Miami-Dade needs more than one trauma center

While many people in our community are excitedly discussing whether or not to remodel the Miami Dolphins Stadium, we should turn the focus towards a more serious issue — the Miami-Dade Commission’s recent decision to authorize a lawsuit that contests the provisional approval of the Kendall Medical South Florida Trauma Center.

Our home football team is certainly important for community spirit, but the issue of closing the new South Florida Trauma Center at Kendall Regional Medical Center is an issue of life or death — one that will directly affect the community at large as it relates to local access to quality trauma care.

By authorizing a lawsuit that contests the provisional approval of the Kendall Medical Center trauma center, the Miami-Dade Commission and The Herald’s editorial board demonstrate a misguided set of priorities. In essence this action shows a lack of focus in serving this community. Closing this trauma center will deny our community a much higher level of service and quality care that will surely cost lives.

As the medical director of the South Florida Trauma Center, I am hardly a disinterested observer. But all residents and visitors to Miami-Dade should realize what is at stake here in terms of their own health and safety.

Trauma centers are uniquely designed and staffed to handle critically injured patients whose needs go beyond what a standard emergency room is equipped to treat. In trauma cases, every patient is battling for his or her life and the outcome of the battle often depends on how quickly the victim can reach treatment by a certified trauma team. The golden hour is ever so important to saving that patient’s life.

Trauma injuries come in endless varieties, but the most common causes in Miami-Dade are auto accidents, stabbings and gunshot wounds. Regardless of the type of traumatic injury, research shows that survival chances increase by 25 percent when trauma patients are treated in trauma centers.

Prior to the opening of the trauma center at Kendall, a peer reviewed study showed that over 50 percent of trauma patients in Miami-Dade were not treated in trauma centers. That figure tracks with results reported by the Florida Department of Health. The system prior to Kendall opening a trauma center was unable to accommodate all the severely injured patients.

Access to trauma care is about one thing and one thing only — saving the lives of the most gravely injured. Our trauma center is proud to have treated over 2,500 patients in our first year of operation, and we will continue to serve this community with a single mission — to save lives.

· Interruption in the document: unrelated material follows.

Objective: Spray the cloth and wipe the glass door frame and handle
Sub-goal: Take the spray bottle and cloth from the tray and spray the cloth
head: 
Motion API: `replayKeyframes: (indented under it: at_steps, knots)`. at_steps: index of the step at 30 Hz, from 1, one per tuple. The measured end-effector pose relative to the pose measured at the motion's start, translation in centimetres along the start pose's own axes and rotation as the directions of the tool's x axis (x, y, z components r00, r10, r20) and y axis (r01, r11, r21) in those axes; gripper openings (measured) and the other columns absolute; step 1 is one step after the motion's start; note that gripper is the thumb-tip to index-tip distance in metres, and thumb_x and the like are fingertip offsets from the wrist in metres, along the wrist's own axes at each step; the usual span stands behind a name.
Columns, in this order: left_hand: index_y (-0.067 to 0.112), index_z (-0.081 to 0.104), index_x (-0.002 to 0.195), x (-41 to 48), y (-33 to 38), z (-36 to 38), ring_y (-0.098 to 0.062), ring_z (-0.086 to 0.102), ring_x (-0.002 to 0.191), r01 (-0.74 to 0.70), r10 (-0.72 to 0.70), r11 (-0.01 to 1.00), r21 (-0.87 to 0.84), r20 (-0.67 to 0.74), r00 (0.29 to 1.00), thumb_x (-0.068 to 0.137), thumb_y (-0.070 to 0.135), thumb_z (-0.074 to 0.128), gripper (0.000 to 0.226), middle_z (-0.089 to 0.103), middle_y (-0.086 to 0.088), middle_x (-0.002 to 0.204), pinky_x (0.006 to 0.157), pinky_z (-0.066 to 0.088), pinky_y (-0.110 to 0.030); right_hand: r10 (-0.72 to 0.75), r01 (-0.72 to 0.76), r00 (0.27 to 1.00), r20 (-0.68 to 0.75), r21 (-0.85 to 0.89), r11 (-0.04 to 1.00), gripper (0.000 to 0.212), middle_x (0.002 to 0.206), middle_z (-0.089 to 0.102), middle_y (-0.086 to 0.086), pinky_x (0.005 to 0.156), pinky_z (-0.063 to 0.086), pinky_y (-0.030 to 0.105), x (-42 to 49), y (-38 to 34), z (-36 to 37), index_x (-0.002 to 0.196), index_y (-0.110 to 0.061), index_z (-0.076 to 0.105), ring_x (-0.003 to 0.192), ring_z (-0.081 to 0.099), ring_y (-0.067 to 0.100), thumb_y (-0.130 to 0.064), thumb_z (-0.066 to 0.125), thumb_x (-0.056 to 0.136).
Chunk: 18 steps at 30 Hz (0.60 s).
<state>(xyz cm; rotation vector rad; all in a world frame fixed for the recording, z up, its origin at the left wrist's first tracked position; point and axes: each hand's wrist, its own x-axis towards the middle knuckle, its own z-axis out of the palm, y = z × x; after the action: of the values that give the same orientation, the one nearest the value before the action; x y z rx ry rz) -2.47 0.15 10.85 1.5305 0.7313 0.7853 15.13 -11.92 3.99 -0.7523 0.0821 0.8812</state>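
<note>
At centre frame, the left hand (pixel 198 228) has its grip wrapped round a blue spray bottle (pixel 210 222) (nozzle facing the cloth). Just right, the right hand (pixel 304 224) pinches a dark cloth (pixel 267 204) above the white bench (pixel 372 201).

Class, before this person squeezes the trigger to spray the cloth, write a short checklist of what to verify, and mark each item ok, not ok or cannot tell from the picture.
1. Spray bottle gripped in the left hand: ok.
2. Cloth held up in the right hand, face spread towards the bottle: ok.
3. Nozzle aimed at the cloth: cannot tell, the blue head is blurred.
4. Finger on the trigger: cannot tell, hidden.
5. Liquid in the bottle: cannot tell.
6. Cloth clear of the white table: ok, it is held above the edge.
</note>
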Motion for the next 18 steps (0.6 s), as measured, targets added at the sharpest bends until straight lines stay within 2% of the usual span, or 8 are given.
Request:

If the Kendall Regional Medical Center is shut down, Miami-Dade County, which is the seventh largest county in the United States, would only have one adult trauma center. The other hospital, Jackson Memorial, is the same hospital involved in bringing the lawsuit against Kendall Medical Center. This lawsuit, then, seems rooted in the worst kind of healthcare politics — the kind that would sacrifice patient welfare in the interest of a hospital’s bottom line by shutting down what it sees as competition.

Even with two trauma centers, though, there is still a critical need for trauma care in Miami-Dade. Now that Kendall has invested millions of dollars in non-taxpayer funds to open the center, this baseless lawsuit is trying to shut our doors. Residents of Miami-Dade and Monroe should speak up and contact the Department of Health and tell them that this would be, as they say in football, a fumble on the one-yard line, which will put precious lives on the line.

Dr. Mark G. McKenney is a leading trauma surgeon and medical director of the South Florida Trauma Center at Kendall Regional Medical Center.